NOTE: Whilst it is possible for a critical service to have no critical infrastructure (e.g. in the case of highly
distributed systems where any critical impact on the service would require systemic failure across several
resources) such systems and services are not addressed in the present document.
The process of CI classification enables the prioritization of protection efforts and investment decisions across CI. In
working towards a classification it may be helpful to group critical services into sectors and sub-sectors to manage
engagement efforts with relevant operators.
EXAMPLE: In the energy sector, a critical sub-sector is electricity, with the transmission or distribution of
electricity to the nation representing a critical service. ICT which underpin this service, such as
Industrial Control Systems, can then be identified and classified according to the impact of an
attack on the availability or integrity of the system.
4.2 Identification of CI
Once definitions and criteria have been established it is crucial to design and implement a process to create and
maintain an up-to-date record of CI. Stakeholders should be identified and provided with adequate mandates and
resources to carry out this function.

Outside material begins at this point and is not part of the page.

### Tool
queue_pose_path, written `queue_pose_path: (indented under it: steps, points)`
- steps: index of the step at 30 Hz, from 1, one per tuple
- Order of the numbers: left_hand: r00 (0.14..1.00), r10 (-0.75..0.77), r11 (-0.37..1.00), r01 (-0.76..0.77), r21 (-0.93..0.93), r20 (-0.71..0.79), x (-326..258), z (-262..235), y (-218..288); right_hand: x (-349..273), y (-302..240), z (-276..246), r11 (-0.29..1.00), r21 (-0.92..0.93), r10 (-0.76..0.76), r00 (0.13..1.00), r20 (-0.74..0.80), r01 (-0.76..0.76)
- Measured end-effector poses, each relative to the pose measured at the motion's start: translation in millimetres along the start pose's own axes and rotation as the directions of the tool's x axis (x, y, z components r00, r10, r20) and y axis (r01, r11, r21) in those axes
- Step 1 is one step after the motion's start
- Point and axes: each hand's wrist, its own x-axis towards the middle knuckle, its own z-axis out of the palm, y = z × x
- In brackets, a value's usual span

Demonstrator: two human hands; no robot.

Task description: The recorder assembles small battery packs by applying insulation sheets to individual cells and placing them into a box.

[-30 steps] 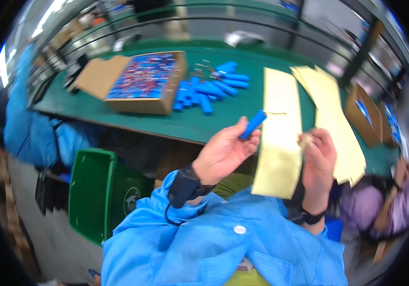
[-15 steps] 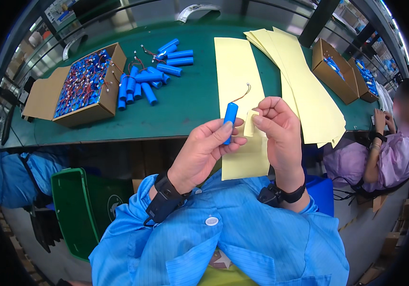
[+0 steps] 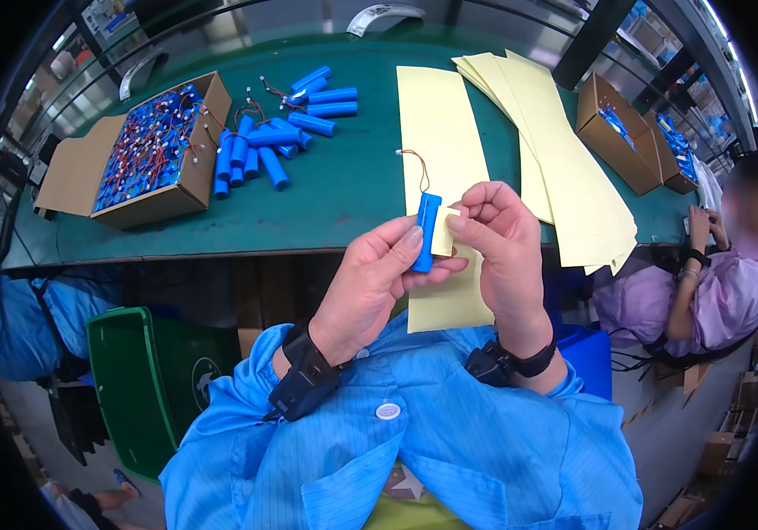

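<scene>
A blue cylindrical battery (image 3: 428, 231) stands nearly upright in my left hand (image 3: 377, 272), pinched between thumb and fingers. From its top a thin red and dark lead loops up to a small white connector. My right hand (image 3: 504, 231) pinches a small pale-yellow paper piece (image 3: 443, 232) between thumb and forefinger. That piece lies against the battery's right side; how far it sticks cannot be seen. Beneath both hands stretches a long pale-yellow sheet (image 3: 441, 115), overhanging the table's near edge.
Loose blue batteries (image 3: 260, 139) with leads lie left of the sheet. A cardboard box (image 3: 207, 168) of batteries stands farther left. More yellow sheets (image 3: 573, 194) and a brown box (image 3: 613, 146) are on the right, near a seated person in pink (image 3: 697, 291). A green bin (image 3: 145, 389) stands below left.
The yellow piece in my right hand has moved left, from beside the battery onto its side. The battery's lead now curls left instead of right.
</scene>
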Motion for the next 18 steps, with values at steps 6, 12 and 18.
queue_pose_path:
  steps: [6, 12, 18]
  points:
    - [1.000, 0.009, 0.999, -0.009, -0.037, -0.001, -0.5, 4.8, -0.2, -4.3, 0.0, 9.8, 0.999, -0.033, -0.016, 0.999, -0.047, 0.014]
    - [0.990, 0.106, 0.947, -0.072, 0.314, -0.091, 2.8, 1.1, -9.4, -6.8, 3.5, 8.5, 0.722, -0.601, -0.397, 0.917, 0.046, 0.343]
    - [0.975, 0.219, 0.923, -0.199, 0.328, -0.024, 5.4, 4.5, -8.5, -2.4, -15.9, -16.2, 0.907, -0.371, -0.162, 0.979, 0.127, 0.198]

CI should not be considered in isolation but as part of the wider critical service that
it supports.
At a minimum, the information captured should include the possible impact of an attack on CI, the owner of the CI, the
location (where relevant) and a record of any dependencies or interdependencies required for continued operation.
The key questions to ask when identifying CI are:
• Are the impacts of a successful attack on the CI understood (including those resulting from
interdependencies)?
• Have those impacts been used to properly categorize the CI?
• Have any dependencies (including technical, procedural and commercial) relating to the CI been captured and
analysed?
• Have any interdependencies relating to the CI been captured and subjected to further analysis?
• Can the owner of the CI and its location be quickly ascertained?
• How frequently will the categorization of this CI need to be reviewed?
EXAMPLE: The generation of electricity is often dependent upon water supplies to provide adequate cooling of
equipment in power plants. Conversely, the supply of water is dependent on electricity. Failure to
identify this interdependence may result in the misclassification of CI and the implementation of
inadequate security.
The process of identifying and categorizing CI should be iterative. Following the identification of CI dependencies it
might become clear that there is a risk of common mode or cascading failure. The process should also be subject to
audit on a regular basis to ensure it remains effective.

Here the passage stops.